With the increasing use of platform economy nowadays, regulatory frameworks must be in place to ensure that consumers are protected.
This is the recommendation of a study funded by the Asian Development Bank and conducted by state think tank Philippine Institute for Development Studies (PIDS), which defined a platform as “a digital intermediary and infrastructure that brings together various parties through the Internet to interact, thereby matching supply and demand in a multi-sided market”.
The platforms include transaction platforms such as Grab and Uber; innovation platforms such as the iOS and Android operating systems; integration platforms such as Google, Apple, Facebook, and Alibaba; and investment platforms such as Rocket Internet.
According to Jose Ramon Albert, PIDS senior research fellow and author of the study, the emerging platform economy benefits both producers and consumers. However, it also “brings many risks to fair competition, trustworthiness, consumer rights, including data privacy and decent working conditions”.
He called for the creation of new regulatory frameworks that can “allow connection, participation, and inclusion of those previously unmatched in traditional markets, and thus make socio-economic growth inclusive”. To do this, Albert stressed the need to understand and measure the impact of the platform economy.
“Measurements on the platform economy have wide policy implications for ensuring [that the] positive dynamic of social good of platform economy continues while preventing possibilities for widening inequalities and power imbalances in society,” Albert explained.
This, however, is a “statistical challenge” given the complex business processes, the cross-sector and cross-border capacities, and the rapid growth of these platforms as goods and services vastly change as well.
With usage data in platforms as a possible proxy for economic value, Albert said that the help of the national statistics offices (NSOs) is needed in measuring platforms.
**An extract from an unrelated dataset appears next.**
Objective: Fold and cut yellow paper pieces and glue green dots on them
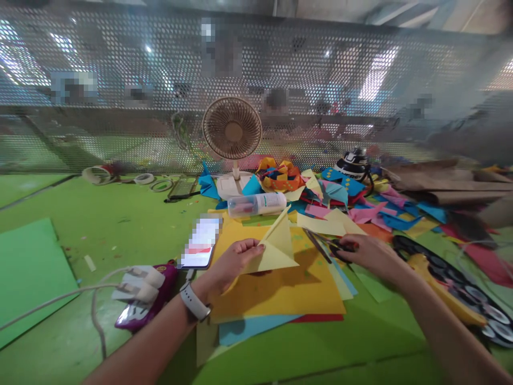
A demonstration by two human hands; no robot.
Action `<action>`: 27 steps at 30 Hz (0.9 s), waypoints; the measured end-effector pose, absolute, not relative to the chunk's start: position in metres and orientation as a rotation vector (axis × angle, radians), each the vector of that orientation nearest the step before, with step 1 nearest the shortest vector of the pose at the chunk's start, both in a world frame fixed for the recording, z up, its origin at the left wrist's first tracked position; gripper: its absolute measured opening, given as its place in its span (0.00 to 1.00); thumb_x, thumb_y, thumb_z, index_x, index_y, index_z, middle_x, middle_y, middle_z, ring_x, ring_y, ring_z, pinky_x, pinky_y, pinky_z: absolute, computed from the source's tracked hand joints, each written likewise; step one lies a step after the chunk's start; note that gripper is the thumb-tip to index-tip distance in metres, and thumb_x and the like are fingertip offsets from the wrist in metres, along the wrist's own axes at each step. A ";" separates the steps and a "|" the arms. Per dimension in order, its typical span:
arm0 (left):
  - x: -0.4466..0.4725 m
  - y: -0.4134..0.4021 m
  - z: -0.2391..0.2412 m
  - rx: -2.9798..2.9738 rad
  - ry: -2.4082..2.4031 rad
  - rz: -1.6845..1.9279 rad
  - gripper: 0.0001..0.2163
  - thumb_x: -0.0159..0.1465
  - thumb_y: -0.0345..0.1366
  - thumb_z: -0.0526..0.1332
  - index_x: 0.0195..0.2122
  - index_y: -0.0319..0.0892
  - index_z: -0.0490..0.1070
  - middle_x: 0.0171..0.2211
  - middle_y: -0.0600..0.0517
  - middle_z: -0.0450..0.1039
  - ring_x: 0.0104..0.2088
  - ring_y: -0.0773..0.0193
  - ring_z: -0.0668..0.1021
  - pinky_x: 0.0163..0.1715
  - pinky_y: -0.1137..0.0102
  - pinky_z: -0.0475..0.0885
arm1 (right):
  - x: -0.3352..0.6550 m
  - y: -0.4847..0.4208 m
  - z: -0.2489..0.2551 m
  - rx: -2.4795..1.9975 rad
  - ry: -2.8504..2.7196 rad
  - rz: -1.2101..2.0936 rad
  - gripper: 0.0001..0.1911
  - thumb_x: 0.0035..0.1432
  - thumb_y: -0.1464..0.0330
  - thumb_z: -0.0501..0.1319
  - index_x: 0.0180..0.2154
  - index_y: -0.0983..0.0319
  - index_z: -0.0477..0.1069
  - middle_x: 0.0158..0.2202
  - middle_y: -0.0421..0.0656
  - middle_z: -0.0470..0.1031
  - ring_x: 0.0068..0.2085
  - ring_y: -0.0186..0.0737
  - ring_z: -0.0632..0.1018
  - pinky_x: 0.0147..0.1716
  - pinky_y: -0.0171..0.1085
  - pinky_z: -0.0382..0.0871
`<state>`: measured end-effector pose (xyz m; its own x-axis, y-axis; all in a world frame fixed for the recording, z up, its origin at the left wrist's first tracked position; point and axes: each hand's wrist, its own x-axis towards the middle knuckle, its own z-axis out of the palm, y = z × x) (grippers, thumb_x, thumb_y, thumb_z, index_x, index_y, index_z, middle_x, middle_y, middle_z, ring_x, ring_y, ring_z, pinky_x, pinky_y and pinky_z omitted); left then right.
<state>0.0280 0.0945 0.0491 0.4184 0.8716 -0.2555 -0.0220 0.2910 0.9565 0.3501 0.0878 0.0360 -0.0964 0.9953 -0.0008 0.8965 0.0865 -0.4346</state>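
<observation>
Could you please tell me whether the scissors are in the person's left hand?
No, the right hand holds the scissors, while the left hand pinches the folded pale yellow paper.

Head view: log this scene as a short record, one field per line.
Left hand: pinching a folded pale yellow paper
Right hand: on the scissors, at the handle end
Beneath the folded paper: orange-yellow sheets
Left wrist: white-banded watch
Left of the sheets: phone, screen lit
Beyond the sheets: clear bottle on its side
Farther back: standing fan
Far left: green sheet
</observation>
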 end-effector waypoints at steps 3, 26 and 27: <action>0.027 0.094 0.054 1.060 0.904 0.697 0.14 0.53 0.45 0.63 0.35 0.40 0.68 0.32 0.52 0.71 0.32 0.64 0.73 0.32 0.67 0.71 | 0.356 0.090 0.032 -1.986 -2.156 0.205 0.13 0.48 0.57 0.59 0.31 0.59 0.74 0.32 0.44 0.73 0.33 0.43 0.73 0.27 0.35 0.58; 0.017 0.096 0.040 1.667 0.906 0.193 0.18 0.56 0.51 0.56 0.34 0.40 0.70 0.24 0.53 0.71 0.20 0.68 0.70 0.21 0.73 0.63 | 0.271 0.049 0.005 -0.774 -2.598 -0.241 0.16 0.59 0.74 0.53 0.48 0.56 0.67 0.54 0.46 0.66 0.54 0.43 0.65 0.49 0.45 0.63; 0.018 0.096 0.040 1.787 0.939 0.237 0.17 0.55 0.50 0.57 0.35 0.41 0.71 0.25 0.52 0.71 0.23 0.67 0.71 0.23 0.73 0.63 | 0.272 0.051 0.002 -0.793 -2.578 -0.203 0.15 0.58 0.74 0.53 0.47 0.56 0.68 0.52 0.46 0.68 0.52 0.43 0.67 0.47 0.45 0.64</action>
He said that the “Web-scraping of platforms by NSOs can be a valuable tool for obtaining information on socioeconomic activities in platforms.”
NSOs should also start working with private sector organizations that are collecting various data on the platform economy, the study said. They should also reengineer their existing surveys as well as supplement traditional data collection with alternative data sources, it added.
“NSOs need to develop mechanisms for integrating new data and new data sources into national accounts compilations,” Albert said.
According to Albert, regulations and policies need to be in place as these can enhance people’s trust in the platform economy, particularly on digital payments.
“Encouraging platforms, especially logistics and ride-sharing providers, to only make use of digital payment instruments will require a strong consumer protection policy framework, including a return and refund policy. Consumer confidence in the right to return a defective product and receive a refund can likely improve trust in digital payments. The difficulty is sometimes on the part of enforcement of laws,” Albert pointed out.
Further, Albert reminded that “regulations should not easily stifle innovative activity.” He urged regulators to create an enabling environment for the platform economy that promotes wealth creation. These benefits, he added, should be shared among the people for a more inclusive and sustainable growth.